Le fotografie di Matteo Renzi e Angela Merkel sotto il David di Michelangelo mettono i brividi. Perché i musei sono luoghi di conoscenza e non di propaganda politica. Si può credere o no a Renzi, quando dice che «l'Italia sta attraversando una fase di riforma straordinaria». Ma è inaccettabile che per dirlo usi il David, appropriandosi di un'opera che appartiene a tutti gli italiani, anzi a tutto il mondo. Nel caso di Renzi, poi, questa posa è doppiamente irritante. Perché da sindaco ha fatto della mercificazione del patrimonio culturale una religione, ha usato l'arte fiorentina come un'arma di distrazione di massa e di sfrontata autopromozione: e da presidente del Consiglio non sta facendo letteralmente niente per curare, finanziare, promuovere quel patrimonio artistico che ora sfoggia come se fosse la sua collezione di farfalle. Chissà se a Ponte Vecchio ha detto alla Merkel: «e questa è la mia sala da pranzo». In queste ore a Firenze si osanna la scelta di mettere l'estetica al servizio dello Stato. Ma chi ha negli occhi le foto di Mussolini che conduce Hitler a Palazzo Vecchio e agli Uffizi il 9 maggio del 1938, o quella dei due dittatori di fronte alla Paolina di Canova a Villa Borghese, vorrebbe non vedere più niente del genere. Sia chiaro, Renzi e la Merkel non assomigliano in nulla a Mussolini e a Hitler: ad assomigliarsi è invece l'uso strumentale dell'arte del passato per glorificare il potere attuale. E questa somiglianza ha qualcosa di rivoltante.

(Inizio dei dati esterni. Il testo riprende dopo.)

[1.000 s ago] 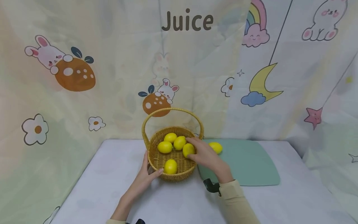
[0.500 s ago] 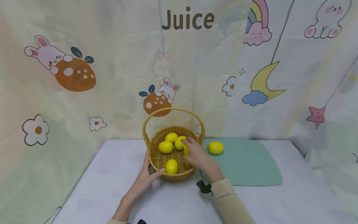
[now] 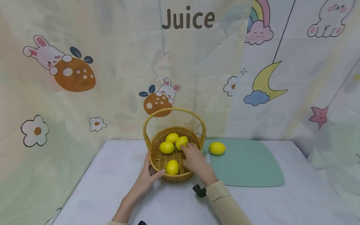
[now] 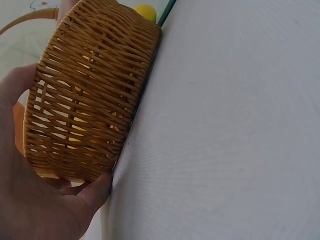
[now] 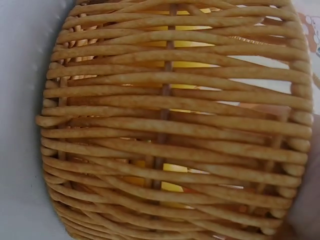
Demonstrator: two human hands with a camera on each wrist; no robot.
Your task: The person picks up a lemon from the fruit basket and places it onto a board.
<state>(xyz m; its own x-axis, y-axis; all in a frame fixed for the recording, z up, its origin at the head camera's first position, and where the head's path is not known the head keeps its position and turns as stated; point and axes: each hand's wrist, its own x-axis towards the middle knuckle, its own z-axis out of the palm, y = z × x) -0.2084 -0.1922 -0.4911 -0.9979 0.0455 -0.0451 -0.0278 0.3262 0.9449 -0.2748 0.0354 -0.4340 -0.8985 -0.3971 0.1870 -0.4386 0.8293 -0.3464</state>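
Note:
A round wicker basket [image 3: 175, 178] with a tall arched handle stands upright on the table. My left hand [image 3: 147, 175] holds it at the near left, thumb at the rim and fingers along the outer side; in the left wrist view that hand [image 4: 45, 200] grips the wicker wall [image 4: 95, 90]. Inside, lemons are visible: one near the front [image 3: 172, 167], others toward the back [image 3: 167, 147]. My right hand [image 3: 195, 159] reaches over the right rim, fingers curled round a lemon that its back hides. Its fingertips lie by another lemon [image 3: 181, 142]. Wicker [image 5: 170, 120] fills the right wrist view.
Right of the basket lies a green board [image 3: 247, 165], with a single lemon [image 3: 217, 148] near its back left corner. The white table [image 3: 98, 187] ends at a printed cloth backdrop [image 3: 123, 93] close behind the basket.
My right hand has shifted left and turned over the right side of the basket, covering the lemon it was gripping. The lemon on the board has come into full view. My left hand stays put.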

Montanari: Arte e propaganda
Il presidente del Consiglio Matteo Renzi ha scattato una foto con la cancelliera tedesca Angela Merkel sotto il David di Michelangelo, che molti ritengono un'appropriazione inadeguata. Renzi ha affermato che l'Italia sta attraversando una fase di riforma straordinaria, ma molti lo criticano per aver usato l'arte come un'arma di propaganda politica. La Merkel, invece, sembra aver accettato la posa con rilievo. La foto è stata interpretata come un esempio di come l'arte possa essere usata per glorificare il potere attuale, simile all'epoca di Mussolini e Hitler. Molti ritengono che i musei debbano essere luoghi di conoscenza e non di propaganda politica.